In today’s Daily Telegraph there is a column of mine that proposes turning the Debt Management Office of the United Kingdom, a branch of HM Treasury, into a full-fledged Sovereign Portfolio Management Office or Sovereign Wealth Management Office.
The purpose is to kill two birds with one stone: (1) to get the state to invest in residential mortgage backed securities (RMBS) to unclog that market and restore access of first-time buyers to mortgage financing; (2) to get the state to issue more index-linked long-term debt and other useful instruments, like longevity bonds (bonds whose coupon or interest rate is tied to the survival rates /life expectancy of particular age cohorts). Longevity bonds index-linked to the CPI or to average earnings would be especially useful for pension funds and other institutional investors that are short longevity risk.
When one proposes additional (large) issues of long-term index linked debt to the DMO, a standard reply is that they are constrained in the volume of what they can do by the size of the government deficit and the amount of maturing debt. If they issue more index linkers than the sum of the government deficit and the amount of maturing debt, so the argument goes, they would have to retire other debt instruments – nominal debt, both long-term and short-term. They wish to remain present in some volume in all market segments, short and long, nominal and real to set benchmarks. So no radical increase in the volume of index linked gilts issuance. Longevity bonds are just too radical to consider at all.
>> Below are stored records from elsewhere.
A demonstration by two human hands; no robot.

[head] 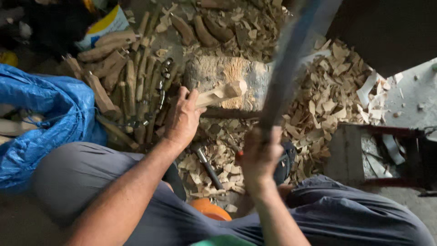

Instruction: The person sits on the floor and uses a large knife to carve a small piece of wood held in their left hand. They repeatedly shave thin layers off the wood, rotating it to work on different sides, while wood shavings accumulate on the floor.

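Our left hand point(183, 119) is closed around a pale, partly carved wooden piece point(221, 93), holding its far end on top of the chopping block point(218, 75) straight ahead of us. Our right hand point(259, 155) grips the handle of a long blade point(287, 64), raised and blurred above the block's right side. Pale wood chips point(327, 91) lie thick around the block and between our knees. To the left, a pile of rough sticks point(132, 82) lies on the ground, and beside it a crumpled blue plastic sack point(41, 118) stands open; a pale shape shows at its mouth, but we cannot tell what it is. A metal tool point(208, 167) lies among the chips near our left knee.
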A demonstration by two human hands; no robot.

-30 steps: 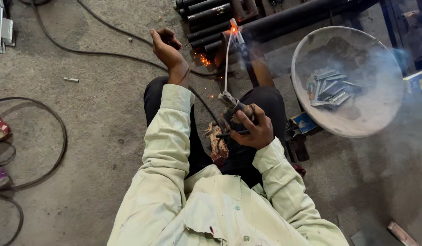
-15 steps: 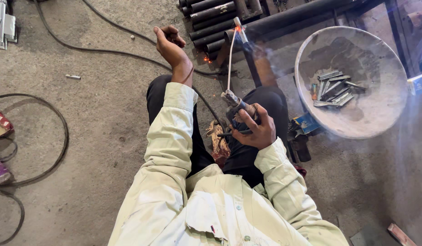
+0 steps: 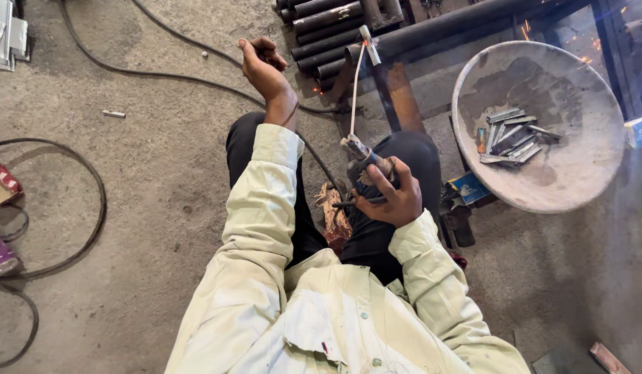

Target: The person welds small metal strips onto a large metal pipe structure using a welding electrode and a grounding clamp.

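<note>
Sparks at the rod tip have died since earlier; your right hand (image 3: 384, 197) grips the electrode holder (image 3: 366, 163) at frame centre, rod (image 3: 354, 90) pointing up toward the steel pipes (image 3: 335, 28), while your left hand (image 3: 264, 64) hangs loosely curled, empty, upper centre.

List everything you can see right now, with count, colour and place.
welding holder: one, dark, in the right hand, rod pointing up
rod: one, white, tip at the pipes
pipes: several, dark, top centre
pan: one, grey, round, right side
metal strips: a handful, grey, inside the pan
cables: several, black, across the floor at left
floor: grey concrete
sleeves: two, pale cream
left hand: raised above the knee, fingers curled, empty
right hand: closed round the holder's grip
</note>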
I have news for the DMO. A balance sheet has two sides: assets as well as liabilities. The two sides even add up, or are supposed to, if you include net worth or equity on the liability side! The DMO can issue long-term index linkers and longevity bonds to my heart’s content without crowding out any other existing or planned issuance of public debt instruments if they are willing to invest the proceeds of the additional debt issues in other securities, domestic or foreign private instruments or foreign government securities. They have to think as a portfolio manager, not just a manager of the liabilities of the government.
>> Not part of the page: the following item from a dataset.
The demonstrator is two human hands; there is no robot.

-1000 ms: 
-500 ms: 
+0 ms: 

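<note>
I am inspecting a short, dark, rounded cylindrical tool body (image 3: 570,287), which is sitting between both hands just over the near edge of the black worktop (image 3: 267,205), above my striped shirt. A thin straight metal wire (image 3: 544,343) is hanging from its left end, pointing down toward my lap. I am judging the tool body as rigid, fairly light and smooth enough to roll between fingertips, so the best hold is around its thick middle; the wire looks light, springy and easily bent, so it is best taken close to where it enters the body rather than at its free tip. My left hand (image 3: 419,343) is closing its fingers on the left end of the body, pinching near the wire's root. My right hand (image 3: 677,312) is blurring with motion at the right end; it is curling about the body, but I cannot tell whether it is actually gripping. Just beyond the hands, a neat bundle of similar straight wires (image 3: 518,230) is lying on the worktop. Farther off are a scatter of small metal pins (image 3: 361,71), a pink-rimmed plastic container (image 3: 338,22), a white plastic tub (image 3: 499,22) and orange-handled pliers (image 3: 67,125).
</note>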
The DMO does in fact have a fund management arm, the Commissioners for the Reduction of the National Debt. According to my friend Toby Nangle of Baring Asset Management Ltd, who has been investigating these issues for a long time, they reported as of March 31, 2008, £61 bn of assets under management. As far as one can determine from publicly available information, most of that money is parked in overnight cash. If this is correct (and both the amount and the investment model of the CRND are just my best guesses), there is a huge opportunity to do some good: correct a drastic case of market failure in the RMBS markets, grant access to mortgage financing to first-time buyers who might otherwise have to wait for years, and give the tax payer a chance of earning a risk-adjusted rate of return better than overnight cash.
It may be necessary to change the official mandate of the CRND to do this, because under my proposal the CRND would be taking on credit risk (default risk) of the ultimate mortgage borrowers and the private originators of these mortgages. But provided the RMBS are properly priced, the tax payer can be adequately compensated, through a superior expected return, for the credit risk he is taking on.
So here’s the proposal. The DMO issue another £55 bn of index-linked long-term debt and longevity bonds (nominal, CPI-linked and average earnings-linked). They use the funds to obtained to acquire outright a £55 bn issue (market value) of residential mortgage backed securities (RMBS), put together by all the mortgage lenders in the UK market, orchestrated,say, by the Council of Mortgage Lenders. The £55 bn is roughly half the size of Northern Rock’s loan book, and the amount by which it plans to shrink its loan book over the next two or three years. The CRND can either hold the RMBS issue to maturity, or part or all if it as market conditions normalise.
It is, of course, key to price the RMBS to ensure that the tax payer’s expected return reflects the default risk the CRND is taking on. To further guard against subsidising the shareholders of the British mortgage lenders rather than correcting an extreme case of market failure, participation of private mortgage lenders in the issue could be made contingent on a commitment not to pay dividends for at least a year and to engage during that year in a rights issue of a certain minimal size to build up the capital base for future mortgage lending.